La Cour maintient l'abattement de 25 % pour travaux retenu en première instance, notant que « l'enveloppe globale des travaux retenue par l'expert s'est élevée à la somme de 1.000.000euros environ » et que « pour une partie, les travaux exécutés pour le compte de la société locataire, dont elle a justifié, sont anciens et ont donc été amortis ».

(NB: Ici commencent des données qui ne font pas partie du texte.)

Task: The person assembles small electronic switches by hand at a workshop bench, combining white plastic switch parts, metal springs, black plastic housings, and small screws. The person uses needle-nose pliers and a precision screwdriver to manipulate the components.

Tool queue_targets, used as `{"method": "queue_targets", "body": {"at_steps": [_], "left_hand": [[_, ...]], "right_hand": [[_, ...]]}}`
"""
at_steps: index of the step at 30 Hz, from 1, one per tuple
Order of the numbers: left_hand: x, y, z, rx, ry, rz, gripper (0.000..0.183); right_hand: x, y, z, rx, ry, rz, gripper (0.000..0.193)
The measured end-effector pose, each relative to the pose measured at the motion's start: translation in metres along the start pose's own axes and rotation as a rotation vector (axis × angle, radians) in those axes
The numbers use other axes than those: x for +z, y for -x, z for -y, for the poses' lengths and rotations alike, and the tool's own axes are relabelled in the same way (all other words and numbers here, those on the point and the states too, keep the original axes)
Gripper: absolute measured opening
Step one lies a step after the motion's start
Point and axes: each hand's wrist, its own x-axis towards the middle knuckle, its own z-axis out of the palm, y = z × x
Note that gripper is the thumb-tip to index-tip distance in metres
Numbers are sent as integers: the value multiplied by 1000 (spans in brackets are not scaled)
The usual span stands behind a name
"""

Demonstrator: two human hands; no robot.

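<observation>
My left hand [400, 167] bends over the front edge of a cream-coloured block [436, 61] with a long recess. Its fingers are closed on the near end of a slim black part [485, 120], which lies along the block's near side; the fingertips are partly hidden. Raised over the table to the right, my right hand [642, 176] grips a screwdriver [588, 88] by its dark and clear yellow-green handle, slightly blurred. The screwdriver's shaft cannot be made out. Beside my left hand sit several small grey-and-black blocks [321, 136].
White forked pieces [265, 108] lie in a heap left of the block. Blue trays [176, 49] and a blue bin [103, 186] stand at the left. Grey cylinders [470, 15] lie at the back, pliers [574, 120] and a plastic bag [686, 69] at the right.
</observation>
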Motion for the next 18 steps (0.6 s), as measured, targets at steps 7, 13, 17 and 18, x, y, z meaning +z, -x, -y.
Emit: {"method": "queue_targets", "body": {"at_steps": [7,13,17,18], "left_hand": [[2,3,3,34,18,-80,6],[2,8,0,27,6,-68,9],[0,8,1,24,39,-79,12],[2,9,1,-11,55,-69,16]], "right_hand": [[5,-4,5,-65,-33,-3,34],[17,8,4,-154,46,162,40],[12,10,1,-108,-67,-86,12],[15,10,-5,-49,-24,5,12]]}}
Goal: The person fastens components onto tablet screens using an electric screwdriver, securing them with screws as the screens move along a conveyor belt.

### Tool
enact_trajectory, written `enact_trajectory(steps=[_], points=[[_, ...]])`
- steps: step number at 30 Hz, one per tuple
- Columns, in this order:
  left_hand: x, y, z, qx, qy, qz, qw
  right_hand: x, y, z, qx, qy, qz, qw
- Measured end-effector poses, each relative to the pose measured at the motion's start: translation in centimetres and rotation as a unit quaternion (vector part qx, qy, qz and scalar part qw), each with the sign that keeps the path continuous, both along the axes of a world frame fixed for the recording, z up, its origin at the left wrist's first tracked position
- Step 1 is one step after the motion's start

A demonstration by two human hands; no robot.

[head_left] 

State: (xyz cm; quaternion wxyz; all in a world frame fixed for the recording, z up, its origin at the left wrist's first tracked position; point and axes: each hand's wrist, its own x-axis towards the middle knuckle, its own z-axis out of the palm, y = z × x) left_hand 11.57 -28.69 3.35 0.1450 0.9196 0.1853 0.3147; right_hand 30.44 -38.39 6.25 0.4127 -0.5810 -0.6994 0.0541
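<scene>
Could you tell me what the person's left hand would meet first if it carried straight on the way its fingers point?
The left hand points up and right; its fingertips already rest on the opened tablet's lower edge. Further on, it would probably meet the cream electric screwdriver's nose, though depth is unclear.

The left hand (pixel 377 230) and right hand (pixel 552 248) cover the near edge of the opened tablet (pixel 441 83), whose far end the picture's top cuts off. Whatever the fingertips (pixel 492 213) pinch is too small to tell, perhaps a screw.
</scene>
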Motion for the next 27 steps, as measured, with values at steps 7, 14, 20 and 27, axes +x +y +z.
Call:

La Cour apporte une innovation majeure en appliquant un abattement supplémentaire de 15 % pour clauses exorbitantes, au-delà des charges d'impôt foncier et d'assurance. Elle relève que « le bail contient les clauses suivantes, à la charge du preneur : de ne pouvoir réclamer, pendant toute la durée du bail ou sa prorogation, des réparations, transformations ou additions de quelque nature qu'elles soient, même rendues nécessaires par la force majeure, y compris celles prévues à l'article 606 du code civil ». La Cour souligne que « le transfert des charges du bailleur sur le preneur opéré par le bail est très important puisque le preneur doit supporter non seulement les grosses réparations de l'article 606 du code civil, normalement à la charge du bailleur, mais également les travaux ordonnés par l'autorité administrative ».
Au final, la Cour fixe « à 146 755,27 euros en principal par an à compter du 1er octobre 2012 le loyer du bail renouvelé », soit un montant très inférieur aux prétentions de la bailleresse (250 000 euros) et même au montant fixé en première instance (155 400 euros). Cet arrêt constitue une illustration de l'application de la méthode hôtelière et de la prise en compte des clauses exorbitantes dans l'évaluation des baux commerciaux.